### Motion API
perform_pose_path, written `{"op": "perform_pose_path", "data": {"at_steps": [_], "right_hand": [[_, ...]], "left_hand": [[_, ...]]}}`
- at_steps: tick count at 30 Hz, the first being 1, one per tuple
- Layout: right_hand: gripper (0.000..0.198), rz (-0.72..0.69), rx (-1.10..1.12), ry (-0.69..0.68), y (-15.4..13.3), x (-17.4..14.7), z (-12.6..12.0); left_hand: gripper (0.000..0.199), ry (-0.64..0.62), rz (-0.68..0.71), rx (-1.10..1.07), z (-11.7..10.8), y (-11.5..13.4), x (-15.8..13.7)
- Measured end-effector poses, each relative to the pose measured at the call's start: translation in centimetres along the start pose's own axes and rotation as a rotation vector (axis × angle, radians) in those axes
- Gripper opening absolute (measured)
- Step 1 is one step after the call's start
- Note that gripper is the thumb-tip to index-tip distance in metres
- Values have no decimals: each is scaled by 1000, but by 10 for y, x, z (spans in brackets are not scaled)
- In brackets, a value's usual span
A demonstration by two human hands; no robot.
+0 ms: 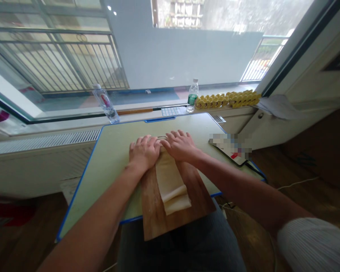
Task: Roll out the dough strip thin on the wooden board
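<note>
A long, pale sheet of dough [170, 175] lies lengthwise on a wooden board [151, 215]. Its near end is folded over itself in a soft crease. My left hand [144, 151] rests palm down over the far left part of the board, its fingers stretched forward beside the dough's far end. From the right, my right hand [181, 145] lies flat with fingers apart, its thumb side at the dough and almost meeting my left hand. What lies beneath both palms is hidden. A thin dark curved line shows just beyond the hands.
The board overhangs the near edge of a pale green, blue-rimmed table [113, 151]. A phone-like device [229, 149] with a cable lies at the right. Along the windowsill stand a tilted bottle [106, 104], another bottle [192, 96] and a yellow row of rounded pieces [229, 99].
</note>
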State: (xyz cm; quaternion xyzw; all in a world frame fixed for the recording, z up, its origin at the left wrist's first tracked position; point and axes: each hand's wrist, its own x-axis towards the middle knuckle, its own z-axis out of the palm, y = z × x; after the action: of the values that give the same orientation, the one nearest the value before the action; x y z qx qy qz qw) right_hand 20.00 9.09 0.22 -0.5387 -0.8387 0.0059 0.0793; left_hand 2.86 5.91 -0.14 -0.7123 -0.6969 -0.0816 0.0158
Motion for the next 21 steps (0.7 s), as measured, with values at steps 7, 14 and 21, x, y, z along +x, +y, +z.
{"op": "perform_pose_path", "data": {"at_steps": [7, 14, 21], "right_hand": [[57, -30, -4, -29, 1, -24, -6], [57, 127, 76, -58, 21, 55, 5], [56, 116, 84, -152, 26, 57, 10]], "left_hand": [[64, 18, 18, -34, 3, 1, -27], [61, -39, -53, -41, 0, -8, 39], [68, -133, -40, -49, -1, -11, 44]]}}
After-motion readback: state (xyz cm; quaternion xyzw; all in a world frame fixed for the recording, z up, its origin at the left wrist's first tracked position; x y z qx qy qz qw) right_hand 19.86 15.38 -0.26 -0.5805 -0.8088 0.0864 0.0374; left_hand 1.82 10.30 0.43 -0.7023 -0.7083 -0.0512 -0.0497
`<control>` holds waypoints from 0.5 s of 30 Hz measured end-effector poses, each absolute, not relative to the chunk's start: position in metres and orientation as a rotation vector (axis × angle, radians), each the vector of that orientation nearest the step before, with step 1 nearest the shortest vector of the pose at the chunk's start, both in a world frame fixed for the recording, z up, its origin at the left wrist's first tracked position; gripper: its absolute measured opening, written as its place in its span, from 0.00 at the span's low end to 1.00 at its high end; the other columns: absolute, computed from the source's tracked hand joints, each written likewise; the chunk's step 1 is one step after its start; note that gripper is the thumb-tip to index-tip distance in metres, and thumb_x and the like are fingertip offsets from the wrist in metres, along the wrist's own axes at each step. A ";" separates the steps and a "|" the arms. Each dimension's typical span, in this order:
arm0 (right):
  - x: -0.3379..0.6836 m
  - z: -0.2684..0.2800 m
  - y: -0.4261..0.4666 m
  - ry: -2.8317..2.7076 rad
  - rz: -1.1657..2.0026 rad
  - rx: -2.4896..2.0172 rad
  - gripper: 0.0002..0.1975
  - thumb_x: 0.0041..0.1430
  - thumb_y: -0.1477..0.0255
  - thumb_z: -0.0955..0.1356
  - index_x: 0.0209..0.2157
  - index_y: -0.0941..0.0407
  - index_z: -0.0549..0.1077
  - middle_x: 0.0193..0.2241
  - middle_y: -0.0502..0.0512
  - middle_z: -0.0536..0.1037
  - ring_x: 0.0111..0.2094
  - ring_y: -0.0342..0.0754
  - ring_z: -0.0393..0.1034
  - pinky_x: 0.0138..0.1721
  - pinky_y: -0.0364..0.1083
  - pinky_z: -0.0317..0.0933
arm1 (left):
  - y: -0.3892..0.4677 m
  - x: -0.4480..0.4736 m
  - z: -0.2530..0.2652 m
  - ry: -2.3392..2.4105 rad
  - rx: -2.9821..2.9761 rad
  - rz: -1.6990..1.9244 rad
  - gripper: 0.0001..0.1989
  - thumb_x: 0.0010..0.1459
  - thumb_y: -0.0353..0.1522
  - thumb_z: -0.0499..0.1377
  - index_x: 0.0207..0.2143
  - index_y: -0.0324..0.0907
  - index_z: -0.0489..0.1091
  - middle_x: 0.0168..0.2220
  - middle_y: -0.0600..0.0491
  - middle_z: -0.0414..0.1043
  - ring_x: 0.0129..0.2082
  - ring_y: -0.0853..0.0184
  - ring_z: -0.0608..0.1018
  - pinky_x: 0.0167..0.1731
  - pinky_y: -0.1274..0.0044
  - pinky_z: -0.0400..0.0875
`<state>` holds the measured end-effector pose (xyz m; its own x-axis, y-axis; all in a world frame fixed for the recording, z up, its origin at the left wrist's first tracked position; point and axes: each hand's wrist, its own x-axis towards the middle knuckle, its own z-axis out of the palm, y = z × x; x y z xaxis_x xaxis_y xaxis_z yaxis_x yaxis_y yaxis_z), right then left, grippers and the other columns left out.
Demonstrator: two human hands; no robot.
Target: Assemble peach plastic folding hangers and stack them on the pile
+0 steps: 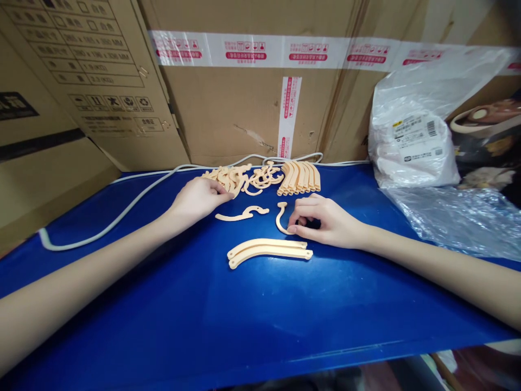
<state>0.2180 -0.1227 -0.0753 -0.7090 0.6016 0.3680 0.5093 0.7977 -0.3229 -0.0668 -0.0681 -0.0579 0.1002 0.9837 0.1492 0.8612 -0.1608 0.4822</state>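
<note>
My left hand [199, 199] is at a pile of small curved cream pieces [228, 177], its thumb and fingers pinched on one at the pile's near edge. My right hand [323, 221] has thumb and fingertips closed on the lower end of a cream hook-shaped piece [280, 218] with a flat round end. Between my hands lies a wavy cream piece [240, 216] with a curled end. Nearer to me, two long curved cream bars [266, 251] with holes at their ends rest side by side.
A row of stacked curved bars [301, 177] and a heap of small hooks [264, 176] lie at the back of the blue table [260, 320]. Cardboard boxes [228, 103] stand behind. A white cable [109, 231] runs along the left. A plastic-wrapped bundle [413, 146] sits at the right.
</note>
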 end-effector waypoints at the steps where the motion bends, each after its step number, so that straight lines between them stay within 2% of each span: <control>1: 0.218 -0.075 -0.123 -2.525 0.272 -0.829 0.10 0.64 0.66 0.66 0.32 0.57 0.75 0.26 0.48 0.72 0.27 0.41 0.64 0.37 0.45 0.54 | -0.068 -0.067 -0.057 1.823 2.083 0.664 0.17 0.46 0.47 0.62 0.25 0.42 0.76 0.20 0.54 0.72 0.23 0.65 0.71 0.22 0.77 0.56; 6: 0.219 -0.077 -0.121 -2.523 0.263 -0.828 0.10 0.64 0.66 0.66 0.32 0.56 0.74 0.26 0.48 0.72 0.27 0.41 0.64 0.37 0.45 0.55 | -0.085 -0.074 -0.046 1.712 1.870 0.886 0.19 0.43 0.46 0.64 0.29 0.40 0.75 0.23 0.54 0.73 0.22 0.68 0.68 0.24 0.78 0.56; 11: 0.216 -0.080 -0.120 -2.484 0.206 -0.842 0.09 0.65 0.68 0.65 0.32 0.56 0.73 0.25 0.49 0.72 0.29 0.43 0.65 0.37 0.45 0.56 | -0.111 -0.087 -0.041 1.668 1.921 0.819 0.20 0.41 0.49 0.63 0.28 0.42 0.75 0.12 0.61 0.51 0.17 0.72 0.55 0.22 0.77 0.48; 15: 0.213 -0.081 -0.122 -2.438 0.097 -0.863 0.06 0.64 0.71 0.65 0.36 0.57 0.73 0.26 0.50 0.72 0.30 0.45 0.67 0.36 0.45 0.58 | -0.119 -0.090 -0.037 1.653 1.955 0.753 0.20 0.42 0.50 0.61 0.27 0.43 0.76 0.13 0.60 0.49 0.17 0.72 0.52 0.21 0.76 0.45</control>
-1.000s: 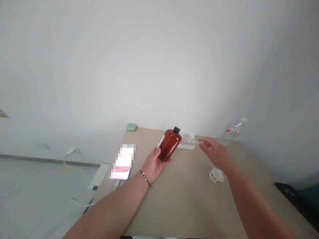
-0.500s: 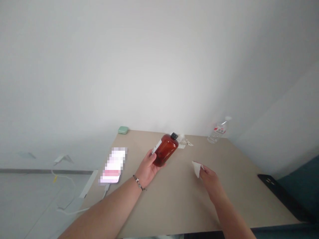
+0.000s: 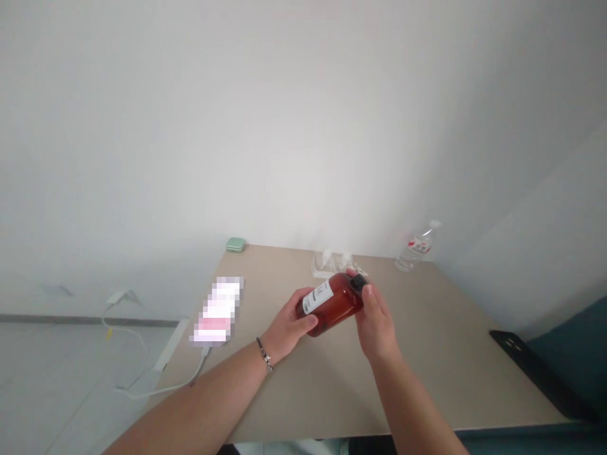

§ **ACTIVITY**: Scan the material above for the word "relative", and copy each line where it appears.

§ **WRITTEN SOLUTION**:
- Measured end-effector poses, each relative to the pose measured at the call's start: translation in centimetres along the start pose's own axes and rotation as a rotation vector (axis × angle, radians) in those axes
`<control>` holds waypoints from 0.5 s of 30 Hz measured end-effector poses, each absolute, not relative to the chunk's start: position in metres and orientation as a rotation vector (axis × angle, radians), each the vector of that orientation nearest the step before, with step 1 nearest the shortest vector of the pose at the chunk's start, both in a world frame fixed for the recording, z up, its origin at the left wrist's first tracked position; gripper: its absolute measured opening, written as its place in its span, from 0.00 at the span's low end to 1.00 at its high end; the other columns: absolute, computed from the source's tracked hand joints, each written likewise; the chunk's step 1 is one step after its start; note that gripper is the thumb-tip to index-tip distance in metres, and thumb_x and the like are fingertip offsets from the wrist in metres, along the wrist's own axes at each step. A ";" separates the steps and a "|" the arms. Each dimension's typical span, in this order:

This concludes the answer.